Shit. He felt a stab of fear for her.
The light turned amber. But her brake lights did not come on.
His heart was suddenly in his mouth. Being T-boned by a car running a stop light produced some of the worst injuries you could have. And it was not only Cleo in that speeding car now. It was their child too.
The lights went red. A good two seconds later, the Audi hurtled through them. Roy gripped his steering wheel hard, fearing for her.
Then she was safely over and continuing along Old Shoreham Road, approaching Hove Park on her left.
He halted his unmarked Ford Focus estate at the lights, his heart hammering, tempted to call her, to tell her to slow down. But it was no use, this was how she always drove. She was worse, he had come to realize in the five months they had been dating, than his friend and colleague Glenn Branson, who had only recently passed his Police High Speed Pursuit test and liked to demonstrate his skills behind the wheel – or rather, lack of them – to Roy at every opportunity.
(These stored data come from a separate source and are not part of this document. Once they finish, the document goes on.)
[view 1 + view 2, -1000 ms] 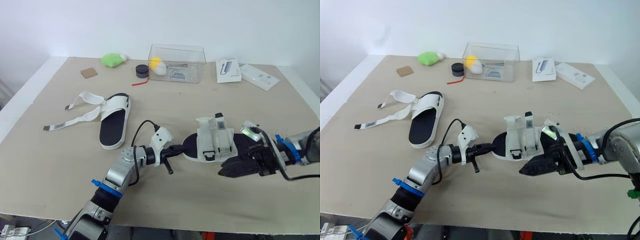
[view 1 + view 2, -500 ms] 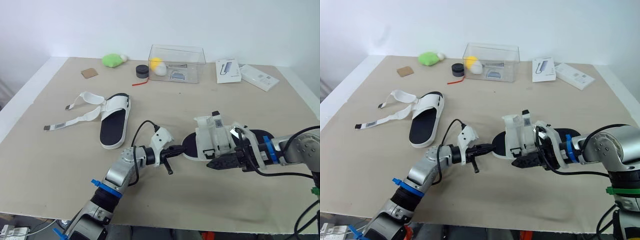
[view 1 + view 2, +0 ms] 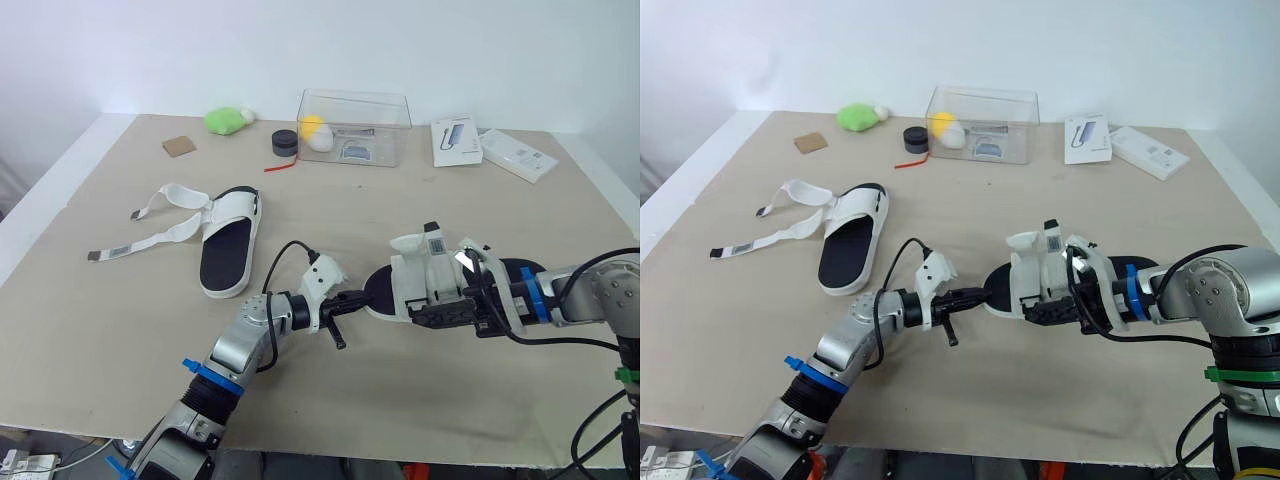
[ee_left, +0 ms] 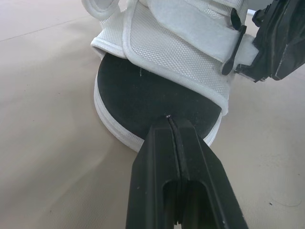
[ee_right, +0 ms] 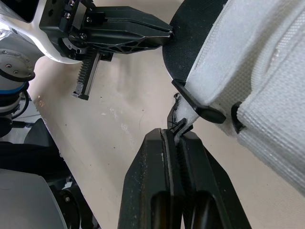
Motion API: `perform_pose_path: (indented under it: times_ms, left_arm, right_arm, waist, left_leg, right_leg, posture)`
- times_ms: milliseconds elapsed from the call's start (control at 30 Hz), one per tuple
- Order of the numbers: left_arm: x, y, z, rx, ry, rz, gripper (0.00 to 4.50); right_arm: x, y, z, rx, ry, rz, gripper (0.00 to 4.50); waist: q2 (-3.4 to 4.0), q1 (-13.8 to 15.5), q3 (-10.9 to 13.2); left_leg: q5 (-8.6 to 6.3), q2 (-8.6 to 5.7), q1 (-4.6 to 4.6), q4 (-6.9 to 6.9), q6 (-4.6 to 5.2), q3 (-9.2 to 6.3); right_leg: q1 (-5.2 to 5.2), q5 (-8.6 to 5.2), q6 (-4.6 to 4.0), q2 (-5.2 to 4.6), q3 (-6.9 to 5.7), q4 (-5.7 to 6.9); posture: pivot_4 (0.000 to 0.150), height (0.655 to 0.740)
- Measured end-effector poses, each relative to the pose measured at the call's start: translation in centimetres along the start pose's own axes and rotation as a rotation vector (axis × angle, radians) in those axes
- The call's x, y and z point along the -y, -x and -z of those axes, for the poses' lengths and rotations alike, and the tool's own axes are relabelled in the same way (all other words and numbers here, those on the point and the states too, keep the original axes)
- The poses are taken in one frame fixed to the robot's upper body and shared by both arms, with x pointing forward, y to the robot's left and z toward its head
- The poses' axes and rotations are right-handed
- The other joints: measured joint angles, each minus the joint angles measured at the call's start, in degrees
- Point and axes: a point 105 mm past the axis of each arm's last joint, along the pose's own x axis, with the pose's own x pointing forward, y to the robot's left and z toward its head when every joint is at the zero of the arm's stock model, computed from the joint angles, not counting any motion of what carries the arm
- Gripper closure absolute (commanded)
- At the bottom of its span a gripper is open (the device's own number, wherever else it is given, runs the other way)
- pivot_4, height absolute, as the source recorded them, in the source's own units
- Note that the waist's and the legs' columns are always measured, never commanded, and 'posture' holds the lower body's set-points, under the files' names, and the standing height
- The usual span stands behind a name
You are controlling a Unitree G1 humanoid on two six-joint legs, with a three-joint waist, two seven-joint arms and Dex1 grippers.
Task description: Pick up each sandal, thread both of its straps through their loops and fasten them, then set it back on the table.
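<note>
Barely visible strap tip [image 5: 187,114], right pincer [image 5: 175,133] pinching

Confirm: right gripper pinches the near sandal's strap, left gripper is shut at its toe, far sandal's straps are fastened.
Wrong on the far sandal: its straps lie unfastened on the table, per the left eye view. The right gripper does pinch the near sandal's strap, and the left gripper is shut at its toe.

Head pair overhead, wrists close — shared sandal [image 4: 171,52]
</note>
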Motion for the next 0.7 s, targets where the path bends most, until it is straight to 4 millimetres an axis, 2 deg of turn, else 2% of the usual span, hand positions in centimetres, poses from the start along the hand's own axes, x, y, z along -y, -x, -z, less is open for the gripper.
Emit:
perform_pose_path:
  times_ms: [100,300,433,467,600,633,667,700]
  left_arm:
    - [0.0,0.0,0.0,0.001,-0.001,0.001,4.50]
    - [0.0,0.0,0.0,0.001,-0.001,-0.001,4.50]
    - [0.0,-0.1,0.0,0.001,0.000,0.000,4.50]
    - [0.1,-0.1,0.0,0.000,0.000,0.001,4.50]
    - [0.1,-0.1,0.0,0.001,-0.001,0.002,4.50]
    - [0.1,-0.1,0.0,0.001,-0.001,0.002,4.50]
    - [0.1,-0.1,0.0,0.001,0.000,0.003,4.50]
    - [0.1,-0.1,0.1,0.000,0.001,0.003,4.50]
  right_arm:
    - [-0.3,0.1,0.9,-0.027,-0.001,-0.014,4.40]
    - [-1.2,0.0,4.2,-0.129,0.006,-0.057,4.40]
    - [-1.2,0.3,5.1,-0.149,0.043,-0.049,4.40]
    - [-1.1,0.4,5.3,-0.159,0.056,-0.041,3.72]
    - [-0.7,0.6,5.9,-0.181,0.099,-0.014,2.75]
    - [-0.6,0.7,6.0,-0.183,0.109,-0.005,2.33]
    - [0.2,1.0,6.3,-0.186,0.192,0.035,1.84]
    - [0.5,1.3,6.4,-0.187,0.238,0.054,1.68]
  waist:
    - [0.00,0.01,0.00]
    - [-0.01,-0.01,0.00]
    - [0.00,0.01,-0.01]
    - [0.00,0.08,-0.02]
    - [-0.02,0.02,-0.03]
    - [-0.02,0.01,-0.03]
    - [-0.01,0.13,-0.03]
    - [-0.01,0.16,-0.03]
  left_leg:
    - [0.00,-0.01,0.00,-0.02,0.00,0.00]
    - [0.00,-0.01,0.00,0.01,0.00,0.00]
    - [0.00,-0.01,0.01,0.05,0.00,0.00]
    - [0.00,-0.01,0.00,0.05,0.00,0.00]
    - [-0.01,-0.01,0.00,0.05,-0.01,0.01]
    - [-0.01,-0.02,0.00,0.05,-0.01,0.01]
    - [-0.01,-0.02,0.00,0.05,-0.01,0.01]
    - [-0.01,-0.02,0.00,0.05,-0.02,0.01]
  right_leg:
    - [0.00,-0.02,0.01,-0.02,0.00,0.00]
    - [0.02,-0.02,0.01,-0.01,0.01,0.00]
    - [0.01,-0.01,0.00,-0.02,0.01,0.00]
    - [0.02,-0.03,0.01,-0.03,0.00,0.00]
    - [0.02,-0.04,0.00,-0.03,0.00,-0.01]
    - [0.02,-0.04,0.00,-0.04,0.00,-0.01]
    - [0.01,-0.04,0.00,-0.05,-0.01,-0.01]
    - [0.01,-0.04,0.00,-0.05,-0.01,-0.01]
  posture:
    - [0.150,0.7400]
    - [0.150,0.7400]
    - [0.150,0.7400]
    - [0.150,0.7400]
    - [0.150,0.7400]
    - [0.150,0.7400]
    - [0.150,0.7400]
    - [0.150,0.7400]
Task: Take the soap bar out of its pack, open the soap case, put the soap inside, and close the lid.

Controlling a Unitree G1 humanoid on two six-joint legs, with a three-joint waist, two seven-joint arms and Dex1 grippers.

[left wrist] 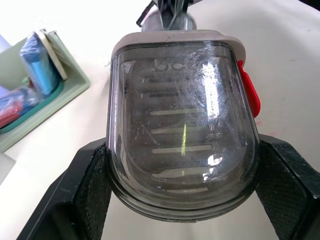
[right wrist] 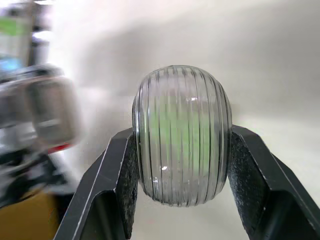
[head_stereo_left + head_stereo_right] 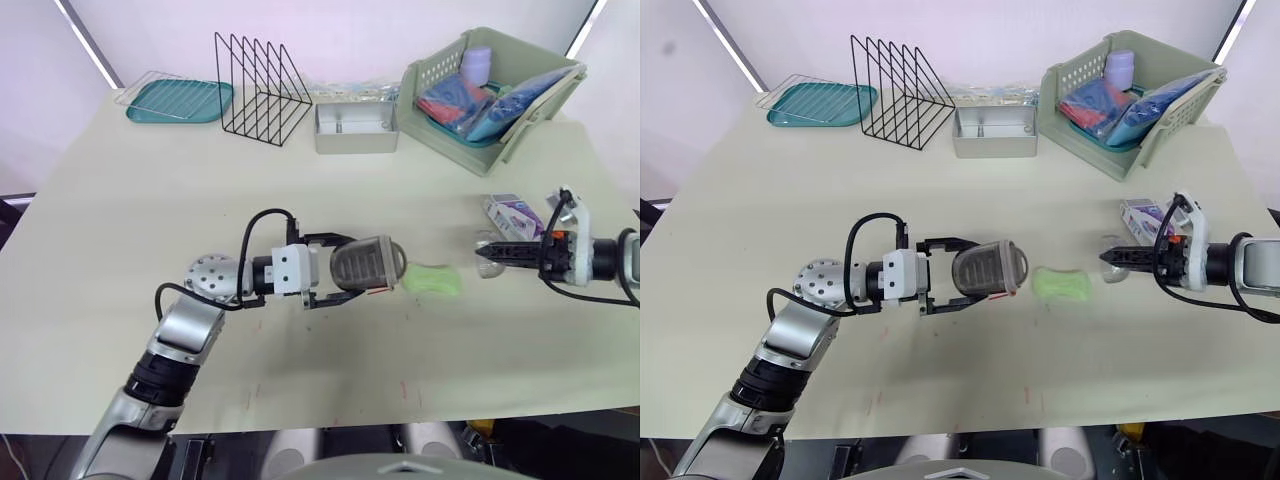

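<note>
A smoky translucent soap case (image 3: 372, 262) with a red latch is held sideways just above the table, and my left gripper (image 3: 358, 268) is shut on it. In the left wrist view the case (image 1: 182, 125) sits between both black fingers (image 1: 85, 200). A green soap bar (image 3: 433, 279) lies bare on the table right beside the case. My right gripper (image 3: 493, 255) is shut on a clear ribbed oval piece (image 2: 182, 135) a little to the soap's right. The purple and white soap pack (image 3: 512, 213) lies behind that gripper.
At the back stand a green basket (image 3: 530, 130) holding packets, a grey metal tray (image 3: 355, 130), a black wire rack (image 3: 262, 88) and a teal tray (image 3: 180, 100). The table's front edge runs close below both arms.
</note>
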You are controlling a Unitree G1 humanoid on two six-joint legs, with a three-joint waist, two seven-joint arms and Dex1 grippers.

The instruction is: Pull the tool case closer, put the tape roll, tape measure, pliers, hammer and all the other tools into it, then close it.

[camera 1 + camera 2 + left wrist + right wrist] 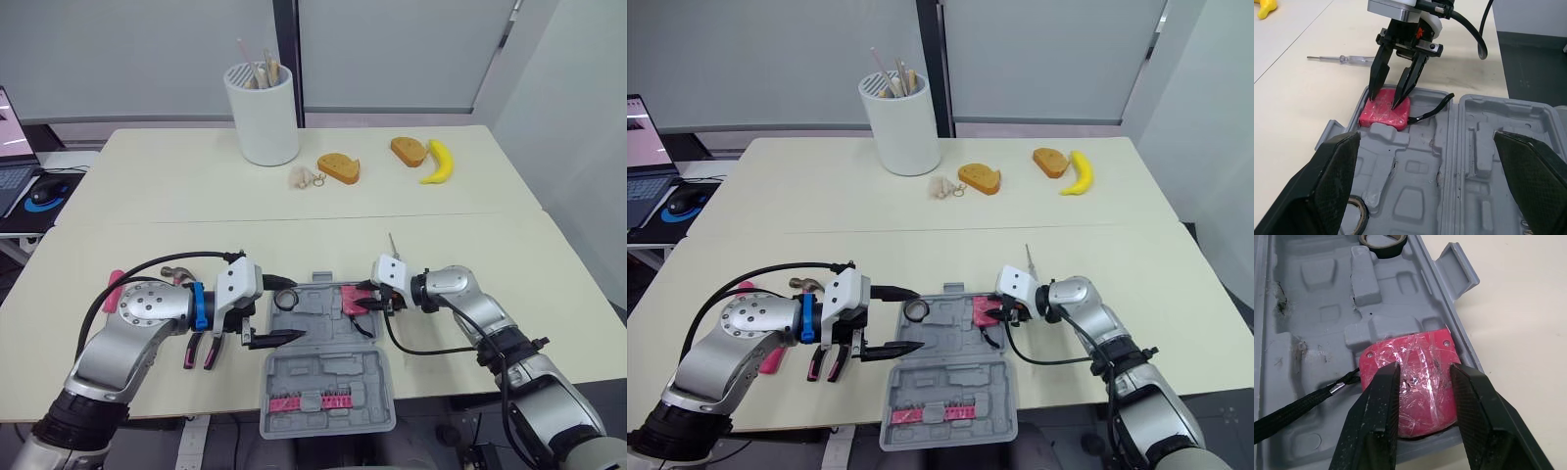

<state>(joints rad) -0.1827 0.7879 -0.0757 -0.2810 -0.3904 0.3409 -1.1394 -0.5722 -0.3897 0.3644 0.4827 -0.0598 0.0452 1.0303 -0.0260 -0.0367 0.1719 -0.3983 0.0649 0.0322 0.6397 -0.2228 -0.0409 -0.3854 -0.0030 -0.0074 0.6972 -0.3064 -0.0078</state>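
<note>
2 right jaws parted over tape measure (1420,367) — in case (1317,279).

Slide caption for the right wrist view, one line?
Right gripper, open, poised over the red tape measure lying in the grey tool case, tape roll also inside.

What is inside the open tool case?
A black tape roll in one corner, a red tape measure with a black strap in the other, red parts in the near half. The right gripper covers part of the tape measure.
</note>
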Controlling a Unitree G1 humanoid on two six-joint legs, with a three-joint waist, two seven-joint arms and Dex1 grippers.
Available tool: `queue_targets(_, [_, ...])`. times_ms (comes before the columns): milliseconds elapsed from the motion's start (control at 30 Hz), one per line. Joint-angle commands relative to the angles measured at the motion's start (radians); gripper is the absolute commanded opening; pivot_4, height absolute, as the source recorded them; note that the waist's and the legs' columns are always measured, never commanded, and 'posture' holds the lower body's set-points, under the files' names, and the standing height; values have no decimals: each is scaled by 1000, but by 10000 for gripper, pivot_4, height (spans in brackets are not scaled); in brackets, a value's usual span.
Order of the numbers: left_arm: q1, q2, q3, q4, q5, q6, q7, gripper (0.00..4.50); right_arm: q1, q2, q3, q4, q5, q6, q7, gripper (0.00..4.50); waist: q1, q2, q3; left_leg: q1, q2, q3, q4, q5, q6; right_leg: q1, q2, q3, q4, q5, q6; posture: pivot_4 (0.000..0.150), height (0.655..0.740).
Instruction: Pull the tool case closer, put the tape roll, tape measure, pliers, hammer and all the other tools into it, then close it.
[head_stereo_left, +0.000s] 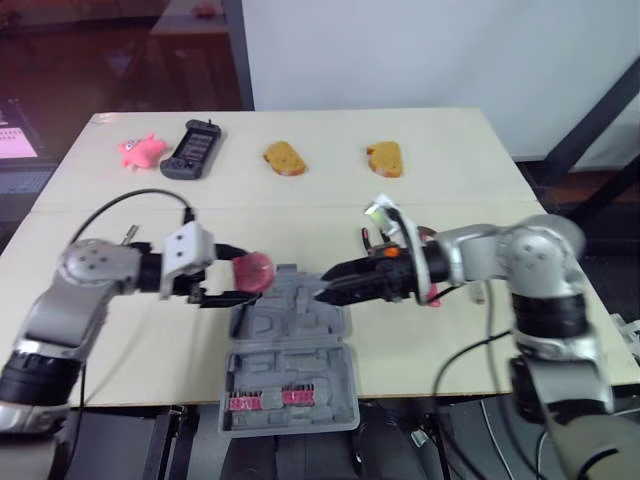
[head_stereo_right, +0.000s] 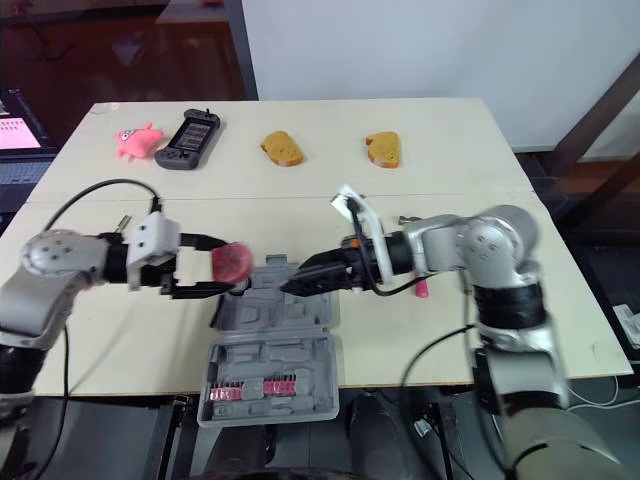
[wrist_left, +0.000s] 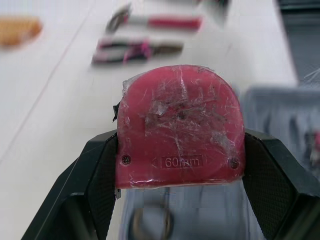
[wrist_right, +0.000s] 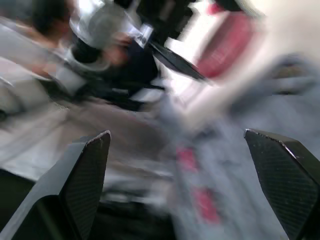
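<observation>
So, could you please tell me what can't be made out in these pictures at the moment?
Left wrist view: the tape measure hides most of the tool case; the red-handled tool beyond is too blurred to name.
Right wrist view: blur hides what the case holds.
Eye views: the right arm covers most of a pink-handled tool, so its kind is unclear.

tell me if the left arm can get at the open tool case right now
Probably yes: the left gripper, shut on the tape measure, is at the tool case's far edge, though the open right gripper hovers over it too.
</observation>
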Motion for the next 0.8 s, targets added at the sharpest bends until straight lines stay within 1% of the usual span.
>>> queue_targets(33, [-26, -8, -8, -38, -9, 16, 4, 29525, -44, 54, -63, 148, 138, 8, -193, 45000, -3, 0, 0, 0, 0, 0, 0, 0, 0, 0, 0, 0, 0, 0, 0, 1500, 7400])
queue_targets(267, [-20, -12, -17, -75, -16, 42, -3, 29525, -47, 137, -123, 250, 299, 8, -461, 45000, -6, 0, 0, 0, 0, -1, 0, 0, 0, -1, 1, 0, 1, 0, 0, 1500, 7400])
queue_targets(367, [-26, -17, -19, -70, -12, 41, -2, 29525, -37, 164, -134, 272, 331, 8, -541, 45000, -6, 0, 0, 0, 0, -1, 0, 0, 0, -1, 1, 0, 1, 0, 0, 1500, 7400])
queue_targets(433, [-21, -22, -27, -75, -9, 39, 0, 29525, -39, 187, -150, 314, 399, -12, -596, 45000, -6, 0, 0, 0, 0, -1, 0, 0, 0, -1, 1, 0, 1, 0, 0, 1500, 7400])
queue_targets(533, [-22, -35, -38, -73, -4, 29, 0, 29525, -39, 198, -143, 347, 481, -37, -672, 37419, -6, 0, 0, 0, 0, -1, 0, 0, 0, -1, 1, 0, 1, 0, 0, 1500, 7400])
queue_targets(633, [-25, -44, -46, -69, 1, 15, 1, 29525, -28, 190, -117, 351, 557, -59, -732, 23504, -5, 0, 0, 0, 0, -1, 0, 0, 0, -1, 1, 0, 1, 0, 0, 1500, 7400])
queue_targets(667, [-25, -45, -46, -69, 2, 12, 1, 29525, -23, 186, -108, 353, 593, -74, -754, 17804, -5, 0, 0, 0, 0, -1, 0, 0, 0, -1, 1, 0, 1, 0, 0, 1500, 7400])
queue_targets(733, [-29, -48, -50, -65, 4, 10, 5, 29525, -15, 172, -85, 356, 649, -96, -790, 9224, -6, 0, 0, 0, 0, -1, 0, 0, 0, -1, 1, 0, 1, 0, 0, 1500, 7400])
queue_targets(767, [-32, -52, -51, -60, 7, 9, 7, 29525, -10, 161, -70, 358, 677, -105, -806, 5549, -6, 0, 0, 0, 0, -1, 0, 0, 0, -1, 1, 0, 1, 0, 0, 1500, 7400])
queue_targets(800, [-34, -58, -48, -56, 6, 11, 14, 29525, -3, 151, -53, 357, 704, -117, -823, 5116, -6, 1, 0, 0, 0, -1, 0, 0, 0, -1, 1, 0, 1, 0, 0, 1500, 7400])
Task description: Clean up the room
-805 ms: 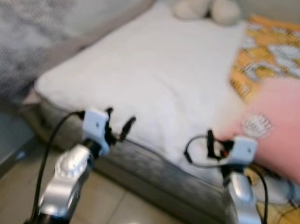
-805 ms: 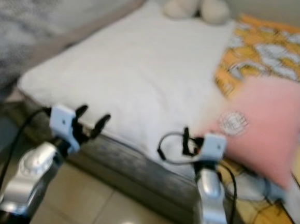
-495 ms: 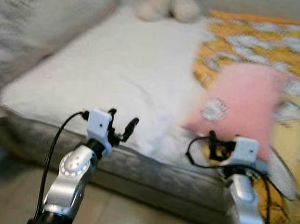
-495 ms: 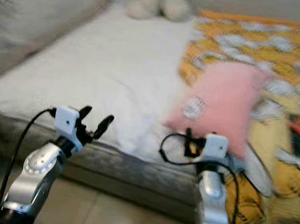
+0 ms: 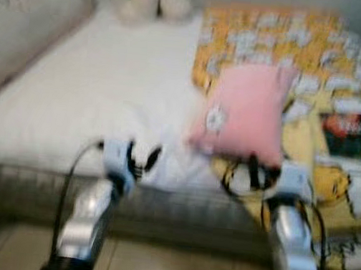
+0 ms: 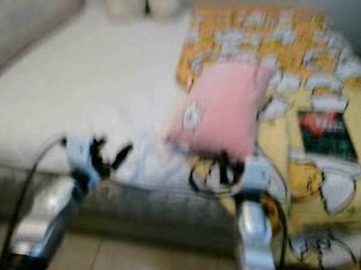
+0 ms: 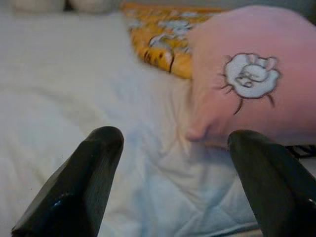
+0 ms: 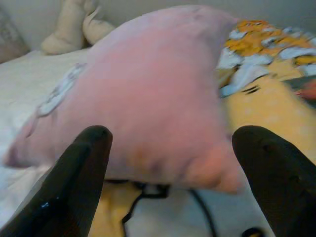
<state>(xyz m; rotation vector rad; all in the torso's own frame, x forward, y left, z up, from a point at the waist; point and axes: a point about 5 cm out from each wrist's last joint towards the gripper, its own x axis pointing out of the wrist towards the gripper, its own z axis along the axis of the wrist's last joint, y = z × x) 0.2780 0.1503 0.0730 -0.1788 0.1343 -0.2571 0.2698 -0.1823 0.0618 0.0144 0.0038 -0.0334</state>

Why did Cleo drive so recklessly when she was so meticulous in everything else she did? Surely, he reasoned, someone who worked in a mortuary and handled, almost every day, the torn and broken bodies of people killed on the roads would take extra care when driving. And yet one of the consultant pathologists for Brighton and Hove, Dr Nigel Churchman, who had recently transferred up north, raced cars at weekends. Perhaps, he sometimes thought, if you worked in such close proximity to death, it made you want to challenge and defy it.
The lights changed. He checked there was no one doing a Cleo coming across, then drove over the junction, accelerating, but mindful that there were two cameras on the next stretch of road. Cleo totally denied that she drove fast, as if she was blind to it. And that scared him. He loved her so much, and even more so tonight than ever. The thought of anything happening to her was more than he could bear.
For nearly ten years after Sandy vanished, he had been unable to form any relationship with another woman. Until Cleo. During all that time he had constantly been searching for Sandy, waiting for news, hoping for a call, or for her to walk in through the front door of their home one day. But that had begun to change now. He loved Cleo as much as, and maybe even more than, he had ever loved Sandy, and if she did suddenly reappear, no matter how good her explanation, he strongly doubted he would leave Cleo for her. In his mind and in his heart he had moved on.